De acuerdo con el último informe de la CAL, el registro de ebooks, por ejemplo, creció en un 63% en abril de este año, en relación con el mismo mes de 2019, y las ventas en algunas plataformas se dispararon de forma exponencial; aunque eso, por cierto, no representa todavía un ingreso muy importante para los editores.
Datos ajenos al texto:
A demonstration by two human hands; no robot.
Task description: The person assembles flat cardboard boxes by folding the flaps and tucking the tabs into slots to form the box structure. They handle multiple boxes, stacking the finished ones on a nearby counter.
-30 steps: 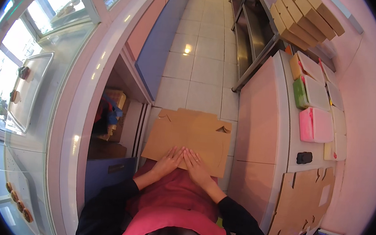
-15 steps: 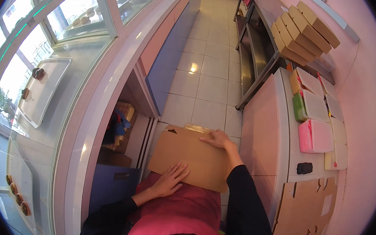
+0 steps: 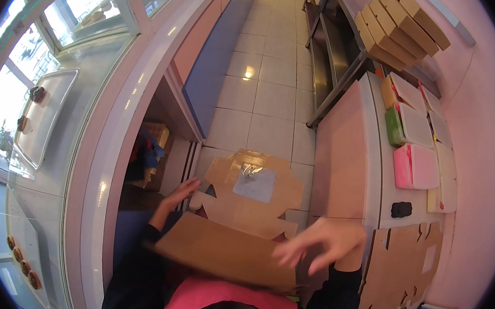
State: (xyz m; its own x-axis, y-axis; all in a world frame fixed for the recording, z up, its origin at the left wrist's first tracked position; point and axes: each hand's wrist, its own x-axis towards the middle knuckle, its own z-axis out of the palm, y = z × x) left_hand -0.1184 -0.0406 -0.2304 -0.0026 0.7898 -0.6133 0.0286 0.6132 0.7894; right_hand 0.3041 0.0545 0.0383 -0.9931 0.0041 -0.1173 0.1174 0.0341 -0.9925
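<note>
Watching remotely, I see the cardboard box point(image 3: 236, 218) unfolded just beyond the pink apron point(image 3: 234, 296) | left hand point(image 3: 181, 193) unclenched, ahead-left of apron | right hand point(image 3: 329, 244) loosely splayed, blurred, ahead-right of it | contact unclear

A small pastry shop, seen from the staff side: along the left runs a glass display case point(image 3: 105, 83) with a row of dark-topped, doughnut-like pastries point(image 3: 25, 267). On the right are stacked cardboard boxes point(image 3: 399, 32) by a metal rack point(image 3: 334, 56), and lidded plastic tubs point(image 3: 420, 169) on the worktop point(image 3: 384, 215).
</note>
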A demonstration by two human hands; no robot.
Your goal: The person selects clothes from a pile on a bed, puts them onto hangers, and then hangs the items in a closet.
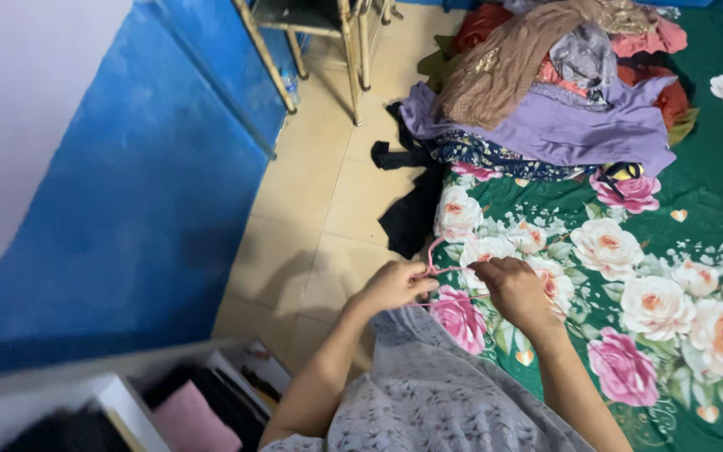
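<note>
Both forearms reach forward from the bottom of the view and meet over the near left edge of the bed (696,209), which is covered by a green sheet printed with large pink and cream roses. The left hand (395,286) is curled nearly closed, knuckles up, its fingertips pinched on the pink clothes hanger (433,261) where the thin wire bends; the hook of the hanger rises just above that hand, over the bed's edge. The right hand (514,289) sits just beside it, further in over the bed, fingers bent down and closed on the hanger's lower bar, with the wrist angled back toward the body. A pale grey patterned garment (428,393) hangs from the hanger down toward the person, covering the space between the two forearms. At the far end of the bed lies a heap of clothes (546,92), with a purple piece on top and a tan one above it, well apart from the hands. A black cloth (407,213) trails off the bed's left edge onto the beige tiled floor (311,209), which runs as an open strip between the bed and the blue wall (127,209). Beyond the floor strip, at the far end from the hands, stand the legs of a metal frame (328,42). To the left of the forearms, away from the bed, an open drawer (186,410) holds dark and pink folded items.
</note>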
Para que se entienda, pongamos el caso de un libro físico que sale $ 700. De ese precio, y si lo pensamos desde el circuito tradicional, entre librería y distribuidora se quedan usualmente con el 50%, con lo cual al editor le quedan unos $ 350. Pero en el caso de los libros digitales, ese mismo libro tal vez cuesta $ 200 y el porcentaje que se lleva una plataforma como Bajalibros, que hoy tiene posición dominante en Argentina, es del 50% (en ocasiones, dicen ellos, ese número puede variar; la editorial puede negociarlo), con lo cual al editor le quedarían $ 100 menos las regalías del autor y, en suma, el negocio para muchos de ellos no cierra, o al menos no logra compensar la caída en las ventas del libro físico.

Ser librero no parece un buen negocio, y no ganan para sustos, ya que la semana pasada la Editorial Planeta decidió comenzar a vender los productos de su mega catálogo en Mercado libre. La batalla recién comienza o en realidad es la misma de siempre, entre grandes corporaciones y emprendimientos domésticos. El panorama no parece alentador.

¿Hay algo para celebrar hoy? Sí, la practicidad de un formato, la amabilidad de ese aparato (rústico o digital) llamado libro, un organizador del mundo en miniatura, un espacio donde uno pueden encerrarse, más aún en días como los actuales. Al libro uno entra y allí se queda. Por placer y por elección.

*Profesor y director de Ediciones de Periodismo y Comunicación (EPC) de la Facultad de Periodismo y Comunicación Social de la UNLP.